## Task instructions
In the material below, find the line with "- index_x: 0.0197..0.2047" and the line with "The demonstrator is", then output those two lines and every line between them, exactly.
================
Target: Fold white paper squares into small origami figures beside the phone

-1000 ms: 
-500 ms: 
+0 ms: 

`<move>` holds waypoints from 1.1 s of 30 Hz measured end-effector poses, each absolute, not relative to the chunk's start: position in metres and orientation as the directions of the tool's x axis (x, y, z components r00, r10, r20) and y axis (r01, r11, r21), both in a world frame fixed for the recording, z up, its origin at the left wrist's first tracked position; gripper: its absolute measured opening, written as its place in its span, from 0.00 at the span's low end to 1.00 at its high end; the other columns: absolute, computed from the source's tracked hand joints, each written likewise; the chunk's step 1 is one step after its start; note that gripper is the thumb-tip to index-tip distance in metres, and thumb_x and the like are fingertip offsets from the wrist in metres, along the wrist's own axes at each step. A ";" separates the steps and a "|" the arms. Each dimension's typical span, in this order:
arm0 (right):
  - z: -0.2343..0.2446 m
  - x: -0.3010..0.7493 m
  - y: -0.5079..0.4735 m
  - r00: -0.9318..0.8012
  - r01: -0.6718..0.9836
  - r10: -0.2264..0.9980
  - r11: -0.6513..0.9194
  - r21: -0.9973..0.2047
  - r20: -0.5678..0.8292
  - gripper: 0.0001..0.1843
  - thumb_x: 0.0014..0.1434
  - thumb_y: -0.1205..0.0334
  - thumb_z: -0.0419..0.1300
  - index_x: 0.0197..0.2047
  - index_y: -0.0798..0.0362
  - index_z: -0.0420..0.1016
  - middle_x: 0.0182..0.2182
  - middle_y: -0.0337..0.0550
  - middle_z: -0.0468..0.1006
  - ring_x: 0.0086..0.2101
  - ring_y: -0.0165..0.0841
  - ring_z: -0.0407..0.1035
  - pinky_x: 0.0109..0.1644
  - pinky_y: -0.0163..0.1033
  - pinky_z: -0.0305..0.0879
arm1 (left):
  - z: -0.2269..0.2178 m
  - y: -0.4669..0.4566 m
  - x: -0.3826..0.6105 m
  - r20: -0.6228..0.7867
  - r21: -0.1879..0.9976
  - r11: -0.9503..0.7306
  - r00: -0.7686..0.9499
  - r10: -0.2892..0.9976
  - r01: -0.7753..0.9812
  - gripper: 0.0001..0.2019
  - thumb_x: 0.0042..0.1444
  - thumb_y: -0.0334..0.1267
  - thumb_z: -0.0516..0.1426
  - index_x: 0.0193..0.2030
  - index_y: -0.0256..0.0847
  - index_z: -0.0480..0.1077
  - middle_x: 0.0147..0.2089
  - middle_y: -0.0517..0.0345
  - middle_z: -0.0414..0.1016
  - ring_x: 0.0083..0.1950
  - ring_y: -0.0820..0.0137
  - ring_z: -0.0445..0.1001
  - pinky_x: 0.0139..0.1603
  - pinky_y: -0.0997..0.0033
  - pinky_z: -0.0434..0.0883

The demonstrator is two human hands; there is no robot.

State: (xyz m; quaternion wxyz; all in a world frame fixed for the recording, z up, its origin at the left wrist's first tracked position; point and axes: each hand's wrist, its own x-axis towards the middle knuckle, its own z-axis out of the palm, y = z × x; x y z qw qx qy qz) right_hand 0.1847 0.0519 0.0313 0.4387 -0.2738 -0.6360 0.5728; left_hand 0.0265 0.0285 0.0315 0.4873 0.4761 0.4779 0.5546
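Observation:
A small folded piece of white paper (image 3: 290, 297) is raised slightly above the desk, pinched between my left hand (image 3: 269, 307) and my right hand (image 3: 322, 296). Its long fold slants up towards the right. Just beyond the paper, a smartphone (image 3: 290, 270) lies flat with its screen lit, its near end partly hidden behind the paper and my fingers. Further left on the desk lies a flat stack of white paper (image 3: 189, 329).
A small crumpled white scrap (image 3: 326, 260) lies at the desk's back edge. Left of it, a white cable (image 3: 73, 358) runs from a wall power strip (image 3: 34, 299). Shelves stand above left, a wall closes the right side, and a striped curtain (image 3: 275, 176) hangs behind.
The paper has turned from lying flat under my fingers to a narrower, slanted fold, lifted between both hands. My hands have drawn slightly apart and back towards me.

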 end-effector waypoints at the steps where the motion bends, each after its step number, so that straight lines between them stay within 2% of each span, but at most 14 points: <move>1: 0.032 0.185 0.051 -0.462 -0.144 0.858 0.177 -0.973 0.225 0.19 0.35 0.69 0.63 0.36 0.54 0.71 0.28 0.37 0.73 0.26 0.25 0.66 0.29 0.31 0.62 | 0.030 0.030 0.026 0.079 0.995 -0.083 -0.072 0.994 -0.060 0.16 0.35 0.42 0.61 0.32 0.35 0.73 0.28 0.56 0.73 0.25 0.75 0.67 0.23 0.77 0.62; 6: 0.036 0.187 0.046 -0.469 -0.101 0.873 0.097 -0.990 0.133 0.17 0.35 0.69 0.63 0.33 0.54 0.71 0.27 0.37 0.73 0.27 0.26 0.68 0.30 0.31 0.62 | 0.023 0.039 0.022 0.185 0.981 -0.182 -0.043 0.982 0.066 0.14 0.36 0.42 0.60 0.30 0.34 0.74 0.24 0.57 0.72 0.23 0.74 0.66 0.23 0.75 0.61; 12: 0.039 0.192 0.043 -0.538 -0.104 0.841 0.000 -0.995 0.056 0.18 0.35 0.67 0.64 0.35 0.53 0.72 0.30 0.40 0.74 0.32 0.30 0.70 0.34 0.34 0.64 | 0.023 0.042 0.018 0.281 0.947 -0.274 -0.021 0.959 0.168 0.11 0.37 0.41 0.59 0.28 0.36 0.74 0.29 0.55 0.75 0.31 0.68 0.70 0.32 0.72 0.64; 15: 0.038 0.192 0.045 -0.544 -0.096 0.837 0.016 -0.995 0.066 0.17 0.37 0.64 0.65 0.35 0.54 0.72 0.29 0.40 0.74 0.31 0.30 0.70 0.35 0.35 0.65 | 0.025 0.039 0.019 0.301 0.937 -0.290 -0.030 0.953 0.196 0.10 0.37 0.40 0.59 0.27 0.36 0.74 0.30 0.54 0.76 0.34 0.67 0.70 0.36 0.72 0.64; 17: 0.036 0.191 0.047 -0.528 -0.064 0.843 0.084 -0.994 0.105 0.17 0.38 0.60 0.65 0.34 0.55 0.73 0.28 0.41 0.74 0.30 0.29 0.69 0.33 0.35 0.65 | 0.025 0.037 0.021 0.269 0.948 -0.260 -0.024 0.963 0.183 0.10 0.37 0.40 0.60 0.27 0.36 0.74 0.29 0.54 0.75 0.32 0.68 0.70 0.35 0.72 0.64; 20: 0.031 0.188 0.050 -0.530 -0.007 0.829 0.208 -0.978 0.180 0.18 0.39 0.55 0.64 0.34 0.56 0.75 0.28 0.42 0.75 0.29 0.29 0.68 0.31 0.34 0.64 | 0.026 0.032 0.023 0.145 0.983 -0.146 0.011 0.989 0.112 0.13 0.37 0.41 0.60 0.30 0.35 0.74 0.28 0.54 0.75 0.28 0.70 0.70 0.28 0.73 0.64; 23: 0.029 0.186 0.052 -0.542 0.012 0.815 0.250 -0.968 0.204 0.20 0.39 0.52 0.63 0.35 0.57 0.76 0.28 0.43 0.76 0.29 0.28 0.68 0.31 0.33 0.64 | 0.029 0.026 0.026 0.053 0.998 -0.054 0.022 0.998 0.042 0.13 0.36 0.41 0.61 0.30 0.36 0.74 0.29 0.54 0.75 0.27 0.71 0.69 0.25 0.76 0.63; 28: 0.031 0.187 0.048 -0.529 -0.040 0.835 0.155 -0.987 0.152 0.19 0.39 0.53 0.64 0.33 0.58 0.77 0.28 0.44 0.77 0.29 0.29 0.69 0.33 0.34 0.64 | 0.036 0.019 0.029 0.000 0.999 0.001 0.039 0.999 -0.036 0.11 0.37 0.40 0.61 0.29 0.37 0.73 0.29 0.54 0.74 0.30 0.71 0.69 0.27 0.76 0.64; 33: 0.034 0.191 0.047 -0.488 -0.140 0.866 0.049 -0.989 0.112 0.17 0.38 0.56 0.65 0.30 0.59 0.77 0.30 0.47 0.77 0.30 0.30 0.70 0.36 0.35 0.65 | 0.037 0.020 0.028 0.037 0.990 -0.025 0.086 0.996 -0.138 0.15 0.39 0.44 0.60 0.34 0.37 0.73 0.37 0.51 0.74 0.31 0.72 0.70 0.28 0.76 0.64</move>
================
## Answer for the task
  - index_x: 0.0197..0.2047
  - index_y: -0.0798..0.0362
  - index_z: -0.0420..0.1016
  - middle_x: 0.0182..0.2182
  - middle_y: -0.0337..0.0550
  - middle_z: -0.0468..0.1006
  - ring_x: 0.0086..0.2101
  - ring_y: -0.0165..0.0841
  - ring_z: -0.0407..0.1035
  - pinky_x: 0.0109..0.1644
  - pinky_y: -0.0163..0.1033
  - pinky_z: -0.0305..0.0879
arm1 (left):
  - z: -0.2269..0.2178 m
  - y: -0.4669..0.4566 m
  - x: -0.3826..0.6105 m
  - r20: -0.6228..0.7867
  - r21: -0.1879..0.9976
  - r11: -0.9503..0.7306
  - r00: -0.7686..0.9499
  - r10: -0.2892..0.9976
  - r01: -0.7753..0.9812
  - gripper: 0.0001..0.2019
  - thumb_x: 0.0042..0.1444
  - thumb_y: -0.0334..0.1267
  - thumb_z: -0.0516..0.1426
  - index_x: 0.0193..0.2030
  - index_y: -0.0256..0.0847
  - index_z: -0.0480..0.1077
  - middle_x: 0.0147..0.2089
  - middle_y: -0.0517..0.0345
  - middle_z: -0.0414..0.1016
  - ring_x: 0.0083..0.1950
  - ring_y: -0.0820..0.0137
  - ring_z: -0.0445..0.1001
  - pinky_x: 0.0139..0.1603
  - pinky_y: -0.0997..0.0033
  - pinky_z: -0.0434..0.0883

The demonstrator is two human hands; there is no robot.

Nothing further remains in this exercise.